• [EXERCISE GOAL]: Among the entries below, find the lines holding "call" and copy them.

Stored data entries:
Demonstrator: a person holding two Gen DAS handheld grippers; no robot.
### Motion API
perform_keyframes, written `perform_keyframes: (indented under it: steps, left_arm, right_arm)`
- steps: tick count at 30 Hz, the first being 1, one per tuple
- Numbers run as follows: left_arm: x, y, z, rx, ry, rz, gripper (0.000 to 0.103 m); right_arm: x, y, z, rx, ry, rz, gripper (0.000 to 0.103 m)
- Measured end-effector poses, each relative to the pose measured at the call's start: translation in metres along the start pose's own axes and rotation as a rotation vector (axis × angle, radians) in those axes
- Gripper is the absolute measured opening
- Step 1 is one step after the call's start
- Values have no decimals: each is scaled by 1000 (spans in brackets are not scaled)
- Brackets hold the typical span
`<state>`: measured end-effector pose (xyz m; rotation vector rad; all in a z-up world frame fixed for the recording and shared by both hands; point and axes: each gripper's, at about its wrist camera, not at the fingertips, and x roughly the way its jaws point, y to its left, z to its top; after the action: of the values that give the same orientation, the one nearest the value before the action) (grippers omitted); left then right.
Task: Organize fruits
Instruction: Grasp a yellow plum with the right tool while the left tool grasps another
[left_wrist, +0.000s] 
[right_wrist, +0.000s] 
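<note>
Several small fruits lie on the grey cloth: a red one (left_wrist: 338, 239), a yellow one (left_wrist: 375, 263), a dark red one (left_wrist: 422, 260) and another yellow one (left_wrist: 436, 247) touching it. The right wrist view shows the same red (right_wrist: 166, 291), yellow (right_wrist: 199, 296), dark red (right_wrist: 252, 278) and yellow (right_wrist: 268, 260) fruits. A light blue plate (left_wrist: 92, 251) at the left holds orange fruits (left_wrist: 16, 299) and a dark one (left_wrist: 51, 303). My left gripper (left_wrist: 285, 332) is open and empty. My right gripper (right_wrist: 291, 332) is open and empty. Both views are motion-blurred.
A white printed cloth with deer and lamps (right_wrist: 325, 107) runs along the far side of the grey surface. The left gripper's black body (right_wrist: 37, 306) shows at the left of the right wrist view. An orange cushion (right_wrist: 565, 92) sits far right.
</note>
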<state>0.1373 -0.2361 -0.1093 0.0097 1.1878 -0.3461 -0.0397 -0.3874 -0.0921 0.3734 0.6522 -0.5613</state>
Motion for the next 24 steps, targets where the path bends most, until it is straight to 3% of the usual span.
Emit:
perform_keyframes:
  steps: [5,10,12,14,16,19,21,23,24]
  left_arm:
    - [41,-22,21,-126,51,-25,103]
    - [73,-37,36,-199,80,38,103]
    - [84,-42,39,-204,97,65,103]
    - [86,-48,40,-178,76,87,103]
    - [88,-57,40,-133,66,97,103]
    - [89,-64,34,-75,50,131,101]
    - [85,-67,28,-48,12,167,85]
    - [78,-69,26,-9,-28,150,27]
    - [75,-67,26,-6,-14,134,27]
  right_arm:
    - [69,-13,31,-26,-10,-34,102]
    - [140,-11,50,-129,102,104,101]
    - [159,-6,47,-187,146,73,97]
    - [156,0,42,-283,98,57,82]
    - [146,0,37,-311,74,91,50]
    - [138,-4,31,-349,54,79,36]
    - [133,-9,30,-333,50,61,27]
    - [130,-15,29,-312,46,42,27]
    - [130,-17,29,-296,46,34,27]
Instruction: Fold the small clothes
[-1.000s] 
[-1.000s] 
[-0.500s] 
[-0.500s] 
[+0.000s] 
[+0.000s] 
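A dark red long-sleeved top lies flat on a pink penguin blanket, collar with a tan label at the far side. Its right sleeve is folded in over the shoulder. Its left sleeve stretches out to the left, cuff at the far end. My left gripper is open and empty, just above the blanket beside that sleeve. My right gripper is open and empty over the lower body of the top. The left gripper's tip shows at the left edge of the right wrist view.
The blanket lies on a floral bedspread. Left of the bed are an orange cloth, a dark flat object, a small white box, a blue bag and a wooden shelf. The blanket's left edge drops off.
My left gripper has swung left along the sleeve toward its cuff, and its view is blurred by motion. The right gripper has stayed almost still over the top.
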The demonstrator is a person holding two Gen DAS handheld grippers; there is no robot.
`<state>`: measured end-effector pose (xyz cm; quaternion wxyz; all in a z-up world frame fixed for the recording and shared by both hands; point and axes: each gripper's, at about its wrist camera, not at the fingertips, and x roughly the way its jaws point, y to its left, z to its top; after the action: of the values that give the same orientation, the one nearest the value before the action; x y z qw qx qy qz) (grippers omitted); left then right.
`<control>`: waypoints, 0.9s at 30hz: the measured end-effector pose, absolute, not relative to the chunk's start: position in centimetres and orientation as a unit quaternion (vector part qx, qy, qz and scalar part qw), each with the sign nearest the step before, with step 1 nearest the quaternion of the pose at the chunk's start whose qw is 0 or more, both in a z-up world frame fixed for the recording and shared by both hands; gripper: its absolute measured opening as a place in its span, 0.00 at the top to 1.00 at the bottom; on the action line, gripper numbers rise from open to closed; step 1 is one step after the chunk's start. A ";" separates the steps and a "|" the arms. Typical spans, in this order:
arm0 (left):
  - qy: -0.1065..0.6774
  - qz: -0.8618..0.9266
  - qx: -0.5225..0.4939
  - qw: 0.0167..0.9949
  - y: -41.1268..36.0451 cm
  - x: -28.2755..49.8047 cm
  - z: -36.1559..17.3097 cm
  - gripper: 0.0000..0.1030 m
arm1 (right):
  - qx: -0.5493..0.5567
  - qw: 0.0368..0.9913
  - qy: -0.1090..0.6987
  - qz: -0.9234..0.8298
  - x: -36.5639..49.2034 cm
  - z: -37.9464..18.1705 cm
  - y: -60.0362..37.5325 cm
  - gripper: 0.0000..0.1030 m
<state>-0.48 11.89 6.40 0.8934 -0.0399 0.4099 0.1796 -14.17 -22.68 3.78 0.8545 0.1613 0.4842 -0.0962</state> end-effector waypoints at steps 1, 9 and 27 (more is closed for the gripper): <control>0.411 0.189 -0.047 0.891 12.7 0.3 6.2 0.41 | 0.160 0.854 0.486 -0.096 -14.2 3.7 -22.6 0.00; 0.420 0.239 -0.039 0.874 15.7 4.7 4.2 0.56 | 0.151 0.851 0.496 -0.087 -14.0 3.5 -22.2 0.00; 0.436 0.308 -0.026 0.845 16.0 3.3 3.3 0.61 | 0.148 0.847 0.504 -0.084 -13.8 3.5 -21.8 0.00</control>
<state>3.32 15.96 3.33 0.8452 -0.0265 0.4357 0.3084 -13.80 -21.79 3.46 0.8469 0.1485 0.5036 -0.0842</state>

• [WRITTEN ANSWER]:
- Measured end-effector poses, each relative to the pose measured at the call's start: translation in metres along the start pose's own axes and rotation as a rotation vector (axis × angle, radians) in those axes
- Step 1 is one step after the call's start

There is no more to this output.